From Cornell International Affairs Review VOL. 4 NO. 1
Obama and Afghanistan
James Goldgeier is professor of political science and international affairs at George Washington University and a 2010-2011 senior fellow at the Transatlantic Academy in Washington, D.C. He taught at Cornell from January 1991 to December 1993. His most recent book (co-authored with Derek Chollet) is America Between the Wars: From 11/9 to 9/11 (Public Affairs 2008), named “a best book of 2008” by Slate and “a favorite book of 2008” by The Daily Beast.
In his campaign for the American presidency, Barack Obama emphasized the “right war” in Afghanistan in order both to highlight the folly of the “wrong war” in Iraq and to establish that he was not against all wars – just “dumb” ones.1 Al Qaeda’s safe haven in Afghanistan prior to September 11, 2001 produced the plans and personnel that led to the terrorist attacks on New York and Washington, D.C. Unfortunately, argued Obama, the George W. Bush administration distracted itself from the job of eliminating al Qaeda by bungling its way into Iraq. Emboldened, the Taliban began to undermine the U.S.-backed Afghan government and sought to return to power, raising the specter of a renewed training ground for Islamic extremists. As president, Obama promised the American voters, he would devote the resources necessary to successfully prosecute the counterinsurgency campaign.
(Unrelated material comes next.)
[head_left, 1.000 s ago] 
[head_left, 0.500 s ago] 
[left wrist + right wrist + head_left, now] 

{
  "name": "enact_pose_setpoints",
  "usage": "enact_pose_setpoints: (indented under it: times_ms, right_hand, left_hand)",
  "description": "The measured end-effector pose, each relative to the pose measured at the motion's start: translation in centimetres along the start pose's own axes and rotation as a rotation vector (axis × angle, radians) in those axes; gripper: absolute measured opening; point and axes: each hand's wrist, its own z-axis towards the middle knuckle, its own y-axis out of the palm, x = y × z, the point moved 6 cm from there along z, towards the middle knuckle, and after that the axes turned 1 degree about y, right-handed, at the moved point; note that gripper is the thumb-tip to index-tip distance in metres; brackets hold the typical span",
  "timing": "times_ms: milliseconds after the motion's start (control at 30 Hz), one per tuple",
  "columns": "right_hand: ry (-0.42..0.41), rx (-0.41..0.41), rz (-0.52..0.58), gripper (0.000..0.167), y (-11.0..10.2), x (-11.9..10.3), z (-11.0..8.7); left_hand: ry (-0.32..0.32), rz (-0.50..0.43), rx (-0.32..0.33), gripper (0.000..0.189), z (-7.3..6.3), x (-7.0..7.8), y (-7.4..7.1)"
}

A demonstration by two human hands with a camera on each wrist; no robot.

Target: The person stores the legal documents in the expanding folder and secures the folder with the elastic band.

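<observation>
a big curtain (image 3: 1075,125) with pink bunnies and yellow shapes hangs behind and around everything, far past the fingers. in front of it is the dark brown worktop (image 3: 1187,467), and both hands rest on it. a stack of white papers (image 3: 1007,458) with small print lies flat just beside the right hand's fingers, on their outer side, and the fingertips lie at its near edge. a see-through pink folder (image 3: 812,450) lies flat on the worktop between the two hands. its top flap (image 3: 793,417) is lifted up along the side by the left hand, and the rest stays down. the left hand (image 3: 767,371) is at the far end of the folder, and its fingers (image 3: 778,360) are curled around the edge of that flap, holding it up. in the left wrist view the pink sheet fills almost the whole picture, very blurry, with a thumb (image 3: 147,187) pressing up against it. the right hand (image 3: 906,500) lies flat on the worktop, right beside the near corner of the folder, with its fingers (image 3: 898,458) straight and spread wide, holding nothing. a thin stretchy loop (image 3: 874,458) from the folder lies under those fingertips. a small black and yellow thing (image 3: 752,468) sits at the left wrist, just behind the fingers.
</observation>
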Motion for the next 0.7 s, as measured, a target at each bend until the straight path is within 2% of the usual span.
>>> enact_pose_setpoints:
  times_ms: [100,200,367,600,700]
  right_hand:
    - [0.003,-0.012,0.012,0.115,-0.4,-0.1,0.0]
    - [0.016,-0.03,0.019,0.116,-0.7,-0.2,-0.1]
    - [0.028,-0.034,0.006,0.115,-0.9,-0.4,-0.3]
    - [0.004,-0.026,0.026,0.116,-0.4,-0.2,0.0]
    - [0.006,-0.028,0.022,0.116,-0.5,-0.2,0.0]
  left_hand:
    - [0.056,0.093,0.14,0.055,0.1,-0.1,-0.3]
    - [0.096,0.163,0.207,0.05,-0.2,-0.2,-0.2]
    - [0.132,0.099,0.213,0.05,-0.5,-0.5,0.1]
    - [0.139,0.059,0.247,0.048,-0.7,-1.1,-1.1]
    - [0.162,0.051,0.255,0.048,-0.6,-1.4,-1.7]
In his first months in office, Obama moved swiftly to fulfill his campaign pledges. He appointed the Democratic Party’s star troubleshooter, Richard Holbrooke, as his special representative for Afghanistan and Pakistan. He ordered a strategy review to be completed in his first months in office. Even before the review was finished, Obama had announced a substantial increase in American troops for the conflict, amidst reports that the number would grow even further as the year wore on. And in the summer he inserted as commander of the U.S. forces in Afghanistan General Stanley McChrystal, whose Special Forces background would ensure a keen understanding of what was required to wage a successful counterinsurgency campaign.
Obama’s determination to prosecute the war, however, ran into two serious problems during the summer of 2009. One was the failure of Afghan President Hamid Karzai to inspire confidence in the legitimacy of his government; the August elections involved massive voter fraud, making it more difficult to gain public support, either in Afghanistan or the United States, for the American military effort. The other was the skittishness of the Democratic Party; with an economy continuing to sour, leading members of Congress, such as House Speaker Nancy Pelosi (D-CA), made clear their desire to draw down the military effort, particularly as the number of American battle deaths continued to rise.
With the announcement that 30,000 additional American troops would head to Afghanistan in 2010 to reverse the momentum of the Taliban balanced against the declaration that those troops would begin coming home the following year, Obama’s December 2009 West Point speech highlighted that the president had no good options in Afghanistan. He does not know whether American and allied forces can train Afghans in sufficient quality and quantity to take over responsibility for protecting the government, but he does not want an indefinite American presence.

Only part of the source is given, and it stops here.